─── AVAILABLE DATA ───

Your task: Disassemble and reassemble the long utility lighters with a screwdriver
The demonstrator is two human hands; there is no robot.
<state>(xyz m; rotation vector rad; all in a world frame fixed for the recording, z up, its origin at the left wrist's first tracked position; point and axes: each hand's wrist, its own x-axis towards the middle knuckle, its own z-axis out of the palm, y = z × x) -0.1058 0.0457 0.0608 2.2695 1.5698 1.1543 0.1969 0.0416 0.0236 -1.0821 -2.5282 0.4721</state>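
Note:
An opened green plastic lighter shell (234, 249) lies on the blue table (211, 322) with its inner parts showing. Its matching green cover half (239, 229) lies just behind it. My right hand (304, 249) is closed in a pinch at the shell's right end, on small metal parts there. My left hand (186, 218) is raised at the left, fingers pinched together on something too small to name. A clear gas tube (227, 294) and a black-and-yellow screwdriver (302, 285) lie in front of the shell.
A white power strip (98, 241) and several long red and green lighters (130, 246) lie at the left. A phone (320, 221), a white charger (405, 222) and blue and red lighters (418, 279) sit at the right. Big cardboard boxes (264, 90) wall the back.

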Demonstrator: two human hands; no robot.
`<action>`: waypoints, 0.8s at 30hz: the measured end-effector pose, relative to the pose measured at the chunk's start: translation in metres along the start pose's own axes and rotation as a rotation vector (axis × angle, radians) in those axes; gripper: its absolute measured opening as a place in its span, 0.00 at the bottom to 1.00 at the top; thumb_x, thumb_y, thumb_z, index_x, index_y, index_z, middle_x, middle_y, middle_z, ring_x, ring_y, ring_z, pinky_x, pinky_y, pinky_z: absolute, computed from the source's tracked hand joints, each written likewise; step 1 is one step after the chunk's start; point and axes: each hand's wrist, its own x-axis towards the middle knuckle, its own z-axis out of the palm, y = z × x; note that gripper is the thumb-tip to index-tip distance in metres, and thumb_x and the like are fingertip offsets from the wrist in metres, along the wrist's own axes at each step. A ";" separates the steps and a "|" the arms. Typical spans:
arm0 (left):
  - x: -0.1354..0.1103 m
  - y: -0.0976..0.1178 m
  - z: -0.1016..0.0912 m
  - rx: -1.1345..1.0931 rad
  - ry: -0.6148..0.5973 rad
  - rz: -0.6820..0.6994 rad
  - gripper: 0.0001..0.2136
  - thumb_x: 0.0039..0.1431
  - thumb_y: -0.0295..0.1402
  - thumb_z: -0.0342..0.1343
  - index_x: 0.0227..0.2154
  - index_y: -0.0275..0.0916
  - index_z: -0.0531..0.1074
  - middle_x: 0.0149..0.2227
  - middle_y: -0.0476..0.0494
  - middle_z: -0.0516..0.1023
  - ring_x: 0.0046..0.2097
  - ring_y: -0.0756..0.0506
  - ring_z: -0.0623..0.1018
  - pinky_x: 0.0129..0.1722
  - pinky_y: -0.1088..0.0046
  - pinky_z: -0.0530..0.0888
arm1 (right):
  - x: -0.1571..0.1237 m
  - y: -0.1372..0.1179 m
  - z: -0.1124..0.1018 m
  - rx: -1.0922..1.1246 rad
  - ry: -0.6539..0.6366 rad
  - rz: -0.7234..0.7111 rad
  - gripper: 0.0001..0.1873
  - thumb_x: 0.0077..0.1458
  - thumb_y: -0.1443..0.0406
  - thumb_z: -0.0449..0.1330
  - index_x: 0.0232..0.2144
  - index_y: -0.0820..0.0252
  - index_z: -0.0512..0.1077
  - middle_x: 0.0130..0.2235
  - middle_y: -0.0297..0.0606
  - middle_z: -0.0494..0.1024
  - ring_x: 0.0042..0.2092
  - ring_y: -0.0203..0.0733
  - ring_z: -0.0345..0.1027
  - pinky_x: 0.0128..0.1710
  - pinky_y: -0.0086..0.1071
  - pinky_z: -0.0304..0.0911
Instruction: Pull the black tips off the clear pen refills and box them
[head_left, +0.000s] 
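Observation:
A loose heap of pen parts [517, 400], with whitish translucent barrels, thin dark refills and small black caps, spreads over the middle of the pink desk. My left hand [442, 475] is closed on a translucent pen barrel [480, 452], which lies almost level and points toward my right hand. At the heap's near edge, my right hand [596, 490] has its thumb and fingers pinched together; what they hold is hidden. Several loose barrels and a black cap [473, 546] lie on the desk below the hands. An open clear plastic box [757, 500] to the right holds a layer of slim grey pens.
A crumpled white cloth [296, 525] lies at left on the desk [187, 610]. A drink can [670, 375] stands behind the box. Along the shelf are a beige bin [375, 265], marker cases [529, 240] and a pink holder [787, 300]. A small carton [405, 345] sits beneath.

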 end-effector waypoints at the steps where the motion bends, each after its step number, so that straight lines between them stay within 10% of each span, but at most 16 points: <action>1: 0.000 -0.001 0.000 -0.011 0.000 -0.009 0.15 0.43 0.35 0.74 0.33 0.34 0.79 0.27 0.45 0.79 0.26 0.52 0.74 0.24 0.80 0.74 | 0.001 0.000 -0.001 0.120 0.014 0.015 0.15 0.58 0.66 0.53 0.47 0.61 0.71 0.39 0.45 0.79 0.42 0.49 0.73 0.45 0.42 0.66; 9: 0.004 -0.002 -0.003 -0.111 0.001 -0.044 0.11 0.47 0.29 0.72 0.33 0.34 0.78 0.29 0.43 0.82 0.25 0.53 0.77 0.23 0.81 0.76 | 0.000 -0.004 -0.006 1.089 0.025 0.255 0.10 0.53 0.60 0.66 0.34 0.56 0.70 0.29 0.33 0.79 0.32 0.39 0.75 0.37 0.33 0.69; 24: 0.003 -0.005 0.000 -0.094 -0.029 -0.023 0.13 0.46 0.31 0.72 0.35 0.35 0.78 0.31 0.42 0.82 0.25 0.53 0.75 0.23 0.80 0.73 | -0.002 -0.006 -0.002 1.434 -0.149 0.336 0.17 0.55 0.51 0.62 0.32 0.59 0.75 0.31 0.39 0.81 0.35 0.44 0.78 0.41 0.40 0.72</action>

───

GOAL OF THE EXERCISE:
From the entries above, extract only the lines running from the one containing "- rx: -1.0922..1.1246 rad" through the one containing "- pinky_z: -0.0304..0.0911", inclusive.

THE ANSWER:
  - rx: -1.0922..1.1246 rad
  - ry: -0.6539..0.6366 rad
  - rz: -0.7234..0.7111 rad
  - gripper: 0.0001..0.1873
  - thumb_x: 0.0077..0.1458
  - thumb_y: -0.1443..0.0406
  - thumb_z: -0.0449..0.1330
  - index_x: 0.0232..0.2144
  - index_y: -0.0820..0.0252
  - index_z: -0.0512..0.1077
  - middle_x: 0.0130..0.2235
  - middle_y: -0.0297..0.0606
  - middle_z: -0.0494..0.1024
  - ring_x: 0.0042..0.2092
  - ring_y: -0.0203..0.0733
  - ring_z: -0.0345..0.1027
  - pinky_x: 0.0128..0.1710
  - pinky_y: -0.0086..0.1071
  - pinky_z: -0.0304..0.0911

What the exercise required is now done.